Suicide bomber kills two at Zimbabwe cricket match: Pakistan minister

Police inspect the site of a blast that occurred during the cricket match between Pakistan and Zimbabwe, near Gaddafi Stadium in Lahore, Pakistan. Image by: STRINGER / REUTERS
Police inspect the site of a blast that occurred during the cricket match between Pakistan and Zimbabwe, near Gaddafi Stadium in Lahore, Pakistan. Image by: STRINGER / REUTERS

A Pakistani minister admitted on Saturday that a suicide bomber was responsible for an explosion outside Lahore’s Gaddafi Stadium that killed two people during a Pakistan-Zimbabwe cricket match, despite police insisting the explosion was accidental.

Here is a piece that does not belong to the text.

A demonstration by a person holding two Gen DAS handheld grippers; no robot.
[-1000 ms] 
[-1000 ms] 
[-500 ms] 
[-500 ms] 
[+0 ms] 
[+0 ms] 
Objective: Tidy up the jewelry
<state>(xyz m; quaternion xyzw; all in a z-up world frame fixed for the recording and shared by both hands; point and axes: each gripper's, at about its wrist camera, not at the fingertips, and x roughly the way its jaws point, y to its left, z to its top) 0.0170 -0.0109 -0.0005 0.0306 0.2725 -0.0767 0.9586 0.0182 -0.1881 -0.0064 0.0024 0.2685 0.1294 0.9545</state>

Friday’s incident, which triggered a news blackout in Pakistani media, came despite heavy security for the country’s first cricket series on home soil since an attack on the Sri Lankan team bus in March 2009.

Police inspect the site of a blast that occurred during the cricket match between Pakistan and Zimbabwe, near Gaddafi Stadium in Lahore, Pakistan. Image by: STRINGER / REUTERS
Police inspect the site of a blast that occurred during the cricket match between Pakistan and Zimbabwe, near Gaddafi Stadium in Lahore, Pakistan.
Image by: STRINGER / REUTERS

“The suicide bomber failed to enter the stadium due to the bravery of our police,” Information Minister Pervez Rashid told private broadcaster Geo.

The attack took place about 1.5 kilometres (one mile) from the venue at “the outer security cordon of the stadium”, Rashid said, adding that it did not affect the match.

Security has been ratcheted up for the series with around 4,000 policemen guarding the stadium itself, and a further 2,000 along the route from the Zimbabwe team hotel to the venue.

The series, comprised of two Twenty20 matches and three one-day internationals, is the first since the 2009 attack on the Sri Lankan team left eight people dead.

After winning both Twenty20 matches, Pakistan also clinched the one-day series by chasing down a target of 269 in 47.2 overs in Friday’s meet.

The third and final one-day is to be played at the same venue on Sunday.

Despite Rashid’s comments, Lahore police insisted on Saturday that the incident was an “accidental blast” caused by an auto rickshaw’s gas cylinder exploding.

“It was a gas cylinder explosion and not a terrorist act,” a police spokesman told AFP. He said one policeman and the rickshaw driver died.

Police had earlier said the blast was a transformer explosion.

The news was blacked out in Pakistani media until the conclusion of the match in order to prevent panic, a decision Rashid praised in his remarks to Geo.